The lunch we share at the end of class is magnifique. The cheese is divine. The rascasse – somewhat meticulously boned with tweezers by your faithful correspondent – is as tender as the shy fishmonger promised it would be. We have boned, stuffed, pan browned and roasted the Guinea hen and, when it is done, we put the pan on the stove and let our parboiled white asparagus soak up enough of the juices to form an evil golden crust. The potatoes. I can’t write about the potatoes without weeping a little. And the strawberry tarte tastes of spring and love and vanilla custard.
It’s a lovely meal made lovelier by the sharing of wine and stories. The young woman in our group saved her pennies so she could bring her brother to Paris as a high school graduation gift. We should all have such a sister. The Australian women met each other in playgroup. Now that their children are grown, they’re making an art of “me” time. Alex, we learn, swing dances with his girlfriend in his spare time. Charlie and I are in Europe thanks to some academic research he’s doing related to the Nuremberg trials.
Or at least that’s the party line. In fact, this trip is the realization of four years of dreaming together about what it would be like to go to Europe, to find a little pied a terre, to shop and cook a meal as we do in our real lives. With a little help, we’ve done it.
For me, cooking, eating, inspiration and love belong on the same plate.
Sometimes, when I’m of the mind to shed a few of the pounds collected during my culinary adventures, I’ll read how one must not confuse food with life. Socializing with friends, gathering together with family, falling in love – these things don’t have to happen in the presence of food, dietitians say. I don’t believe it for a minute. For me, cooking, eating, inspiration and love belong on the same plate, and the best part of life is how each experience and every meal enriches the next.

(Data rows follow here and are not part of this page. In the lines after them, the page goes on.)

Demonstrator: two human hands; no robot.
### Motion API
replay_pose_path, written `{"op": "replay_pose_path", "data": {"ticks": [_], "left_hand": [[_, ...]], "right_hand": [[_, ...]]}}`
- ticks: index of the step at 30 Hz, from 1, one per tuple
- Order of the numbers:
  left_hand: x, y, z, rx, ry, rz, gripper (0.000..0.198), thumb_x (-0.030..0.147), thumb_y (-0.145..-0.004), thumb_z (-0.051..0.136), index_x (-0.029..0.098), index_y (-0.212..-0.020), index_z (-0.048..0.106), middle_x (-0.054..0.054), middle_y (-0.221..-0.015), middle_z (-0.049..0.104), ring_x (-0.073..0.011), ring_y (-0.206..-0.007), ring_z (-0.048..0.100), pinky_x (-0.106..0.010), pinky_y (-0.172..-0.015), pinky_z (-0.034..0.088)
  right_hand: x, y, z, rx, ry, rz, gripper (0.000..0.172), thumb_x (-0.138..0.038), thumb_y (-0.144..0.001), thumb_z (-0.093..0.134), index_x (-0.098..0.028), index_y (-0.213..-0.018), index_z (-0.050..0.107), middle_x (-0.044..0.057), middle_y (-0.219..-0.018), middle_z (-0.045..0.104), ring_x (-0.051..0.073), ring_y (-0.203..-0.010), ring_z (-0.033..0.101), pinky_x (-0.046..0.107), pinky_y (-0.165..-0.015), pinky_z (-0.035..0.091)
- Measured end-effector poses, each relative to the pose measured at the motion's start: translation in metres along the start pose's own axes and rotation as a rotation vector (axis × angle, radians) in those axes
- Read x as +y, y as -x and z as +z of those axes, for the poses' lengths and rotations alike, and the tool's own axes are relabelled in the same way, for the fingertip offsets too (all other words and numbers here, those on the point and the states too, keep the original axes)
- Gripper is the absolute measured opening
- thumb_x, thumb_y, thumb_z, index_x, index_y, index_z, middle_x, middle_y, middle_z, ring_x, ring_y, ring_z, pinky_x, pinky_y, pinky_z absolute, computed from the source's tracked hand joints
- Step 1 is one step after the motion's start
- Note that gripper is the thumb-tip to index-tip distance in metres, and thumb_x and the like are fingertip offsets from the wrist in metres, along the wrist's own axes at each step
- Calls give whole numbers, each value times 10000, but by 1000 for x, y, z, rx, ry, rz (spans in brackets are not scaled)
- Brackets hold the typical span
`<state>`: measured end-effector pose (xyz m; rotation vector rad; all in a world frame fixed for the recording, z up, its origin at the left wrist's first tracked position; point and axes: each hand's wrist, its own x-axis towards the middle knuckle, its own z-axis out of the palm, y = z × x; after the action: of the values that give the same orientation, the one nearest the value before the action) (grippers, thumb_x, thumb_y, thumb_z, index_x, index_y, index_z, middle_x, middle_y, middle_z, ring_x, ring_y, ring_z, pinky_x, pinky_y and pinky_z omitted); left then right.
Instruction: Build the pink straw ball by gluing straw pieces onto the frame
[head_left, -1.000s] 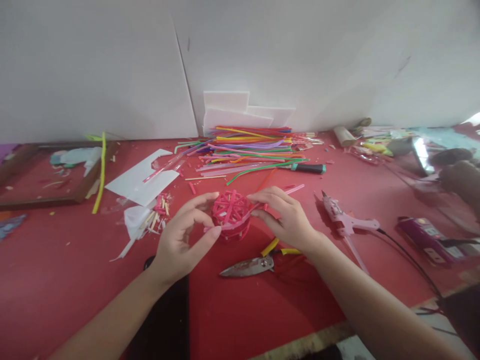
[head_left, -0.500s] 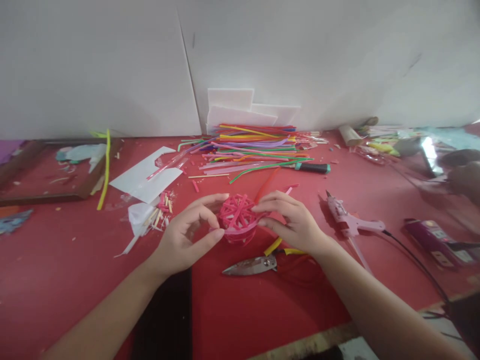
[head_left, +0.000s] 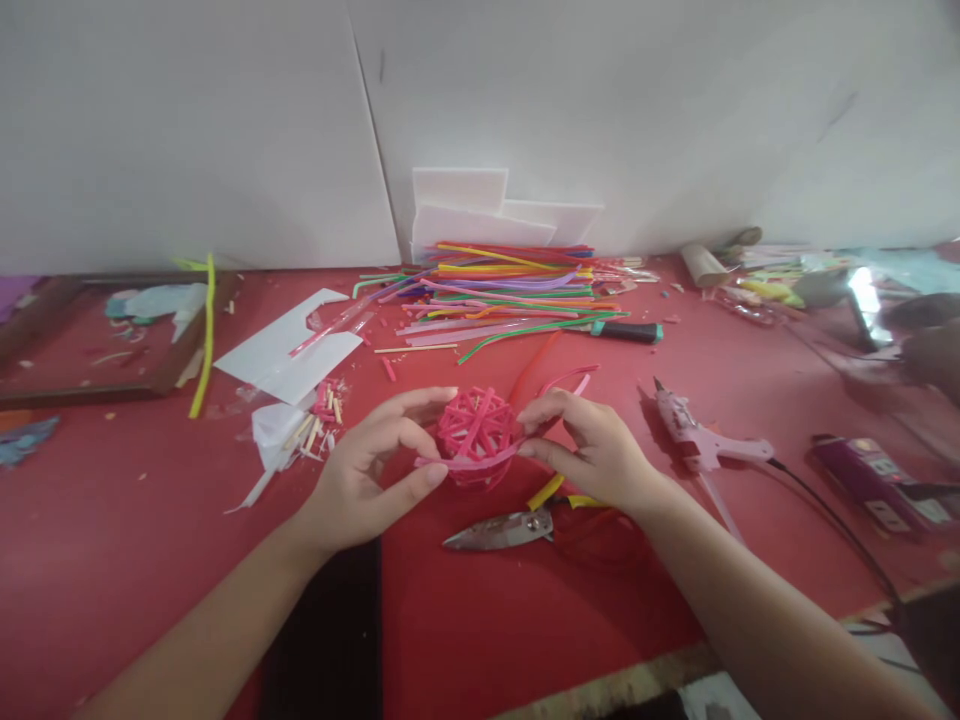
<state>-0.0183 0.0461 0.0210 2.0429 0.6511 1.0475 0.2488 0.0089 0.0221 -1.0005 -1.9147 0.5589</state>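
A small round openwork piece of pink strips (head_left: pixel 478 425) sits on the red table between my hands. Across its near side runs a lighter pink strip (head_left: pixel 480 464). My left hand (head_left: pixel 375 465) curls around the left side of the piece, with thumb and fingertip closed on the strip's left end. On the other side, my right hand (head_left: pixel 589 445) pinches the strip between thumb and fingers. Just below lie wire cutters (head_left: pixel 502 530), blades pointing left; my right forearm is beside their red handles. Loose pink strip ends (head_left: pixel 574 378) show behind my right hand.
Colored strips (head_left: pixel 510 290) are piled at the back beside a cutter knife (head_left: pixel 628 331). A pink glue gun (head_left: pixel 701 440) with a cord lies right, near a purple power strip (head_left: pixel 877 485). White paper (head_left: pixel 289 345) and scraps lie left. Another person's hand (head_left: pixel 934 355) is at far right.
The lighter pink strip now extends left into my left fingertips. My right fingers have drawn closer together and shifted slightly right. The round piece stays in place.
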Motion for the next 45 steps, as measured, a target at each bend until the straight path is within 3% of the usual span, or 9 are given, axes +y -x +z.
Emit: {"op": "replay_pose_path", "data": {"ticks": [4,7,14,27,32,38,42,45], "left_hand": [[0,-1,1,-14,36,-10,106,155,-916,631,223,-835,642,-109,-1369,627,-277,-1241,648,-513,-1082,530],[2,-1,2,-22,58,-24,119,147,-923,613,221,-834,636,-107,-1385,622,-280,-1261,634,-508,-1082,531],[4,-1,2,-28,229,-126,102,155,-907,649,208,-823,625,-79,-1379,622,-255,-1294,606,-415,-1116,492],[-5,-7,0,-51,691,-310,149,98,-806,781,205,-837,683,-56,-1248,739,-233,-1165,703,-282,-900,608],[-6,-7,0,-20,660,-329,106,146,-819,783,193,-807,689,-88,-1221,752,-258,-1151,710,-324,-911,610],[-2,-7,5,30,614,-352,105,189,-848,760,227,-912,686,-67,-1189,752,-219,-1085,736,-295,-866,620],[3,-8,10,138,427,-333,89,256,-848,756,221,-882,682,-73,-1119,760,-221,-1032,747,-303,-829,628],[7,-6,14,221,135,-231,30,243,-889,692,232,-915,700,-50,-1063,765,-192,-992,742,-311,-853,612]], "right_hand": [[0,-4,-5,-22,-16,-4,245,-228,-888,719,-204,-1118,639,13,-893,725,122,-793,702,256,-778,584],[0,-7,-9,-63,-29,-18,194,-261,-891,719,-201,-1069,667,18,-872,728,127,-781,702,256,-756,584],[1,-8,-10,-98,-98,45,248,-276,-842,773,-198,-1062,689,43,-947,727,133,-820,686,254,-765,575],[-6,-4,-7,-110,-150,-86,220,-165,-828,775,-197,-1033,702,41,-948,743,118,-834,684,228,-772,573],[-11,-3,-6,-103,-121,-108,212,-168,-826,779,-194,-1019,697,39,-937,750,124,-858,692,235,-802,567],[-15,-1,-4,-93,-99,-122,206,-188,-838,770,-189,-1023,679,41,-927,744,129,-848,686,248,-792,571],[-19,0,-1,-70,-65,-116,174,-201,-846,763,-194,-989,663,31,-876,730,126,-781,674,241,-726,575],[-22,0,2,-28,-31,-100,164,-197,-848,760,-198,-974,654,27,-874,730,127,-787,680,238,-736,579]]}}
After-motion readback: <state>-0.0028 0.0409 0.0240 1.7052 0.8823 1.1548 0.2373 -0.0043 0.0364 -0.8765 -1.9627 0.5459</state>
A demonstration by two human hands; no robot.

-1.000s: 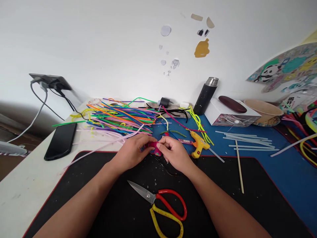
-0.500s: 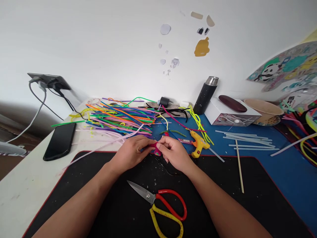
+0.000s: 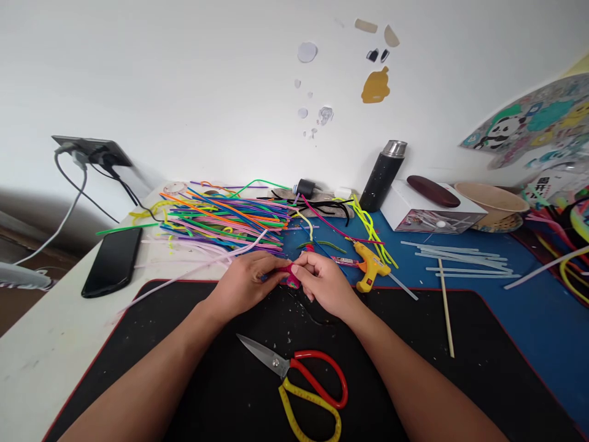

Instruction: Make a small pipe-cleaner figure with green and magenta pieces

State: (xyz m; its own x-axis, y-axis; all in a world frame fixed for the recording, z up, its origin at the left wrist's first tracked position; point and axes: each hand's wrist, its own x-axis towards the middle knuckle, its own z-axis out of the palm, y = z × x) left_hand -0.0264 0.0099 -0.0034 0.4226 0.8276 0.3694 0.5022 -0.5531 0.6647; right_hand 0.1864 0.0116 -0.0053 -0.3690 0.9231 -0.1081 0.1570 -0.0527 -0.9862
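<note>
Between both hands, above the far edge of the black mat (image 3: pixel 197 380), is a small magenta piece of fuzzy pipe cleaner (image 3: pixel 292 279), with a few other colours at its lower end. My left hand (image 3: pixel 246 282) is closed, its thumb and fingers pinching the left side of it. My right hand (image 3: pixel 322 279) is closed on its right side, thumb on top. Fingers hide much of the piece. Nearer to me, scissors (image 3: pixel 276 363) with one red and one yellow handle lie on the mat, tips to the left. A yellow glue gun (image 3: pixel 369 267) lies right of my right hand.
A heap of coloured pipe cleaners (image 3: pixel 221 215) spreads behind my left hand. A black phone (image 3: pixel 113 263) lies at left. Clear glue sticks (image 3: pixel 460 255) and a wooden stick (image 3: pixel 445 307) are at right. Behind stand a black flask (image 3: pixel 383 178) and a white box (image 3: pixel 414 209).
Hardly anything differs. Both hands stay pinched on the magenta piece in the same place, and the whole view has shifted very slightly.
</note>
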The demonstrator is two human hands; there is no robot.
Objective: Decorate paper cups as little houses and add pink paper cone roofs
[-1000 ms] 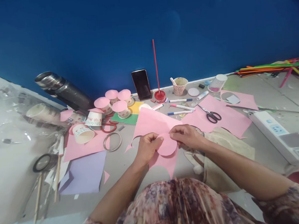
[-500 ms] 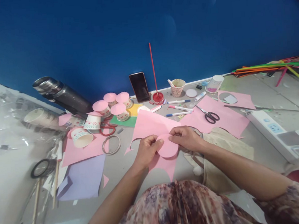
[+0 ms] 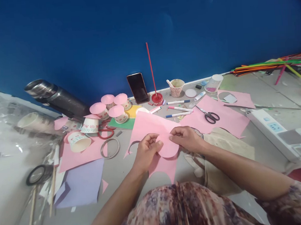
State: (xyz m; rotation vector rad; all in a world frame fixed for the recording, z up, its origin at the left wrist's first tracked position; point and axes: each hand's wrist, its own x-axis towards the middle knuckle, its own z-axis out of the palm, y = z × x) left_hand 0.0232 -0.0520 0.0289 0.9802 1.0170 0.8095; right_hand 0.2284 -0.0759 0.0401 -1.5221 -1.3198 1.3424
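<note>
Between my two hands is a pink paper circle (image 3: 168,148), held by its edges. My left hand (image 3: 148,150) pinches the circle's left side, thumb on top. On the opposite side, my right hand (image 3: 187,138) grips the upper right edge with thumb and fingers. Beneath the circle lies a larger pink paper sheet (image 3: 151,124) with curved pieces cut out of its edges. Several small paper cups (image 3: 121,118) topped with pink discs stand to the left. Black-handled scissors (image 3: 210,116) rest on another pink sheet (image 3: 232,121) at the right.
A dark flask (image 3: 60,101) leans at the back left, and a phone (image 3: 138,88) against the blue wall. Markers (image 3: 178,102), a tape ring (image 3: 110,148), purple paper (image 3: 80,184), a beige cloth (image 3: 226,152) and a power strip (image 3: 271,129) lie around the hands.
The view has shifted slightly, so the table things sit a little further left. Both hands keep their hold on the pink circle, which has barely moved.
</note>
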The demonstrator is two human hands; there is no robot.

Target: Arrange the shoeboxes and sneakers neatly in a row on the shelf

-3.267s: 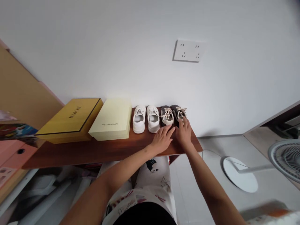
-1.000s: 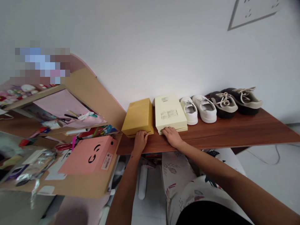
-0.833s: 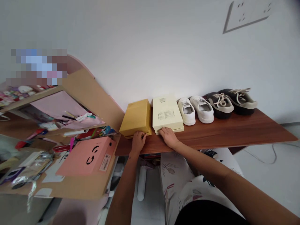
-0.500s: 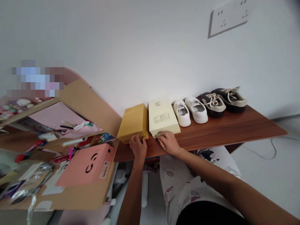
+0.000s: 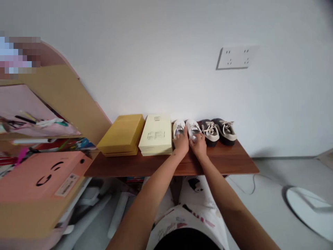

So now when I make asparagus, I want it to brown ever so slightly in chicken drippings. When I buy cheese, I want it to be displayed in a corona of golden light, so I remember just how sacred it is. And when I make a strawberry tart, as I sometimes do – with farmer’s market berries grown by the same guy I’ve been buying from for 20 years – I taste spring and home and happiness. Just for a moment, I daydream in French.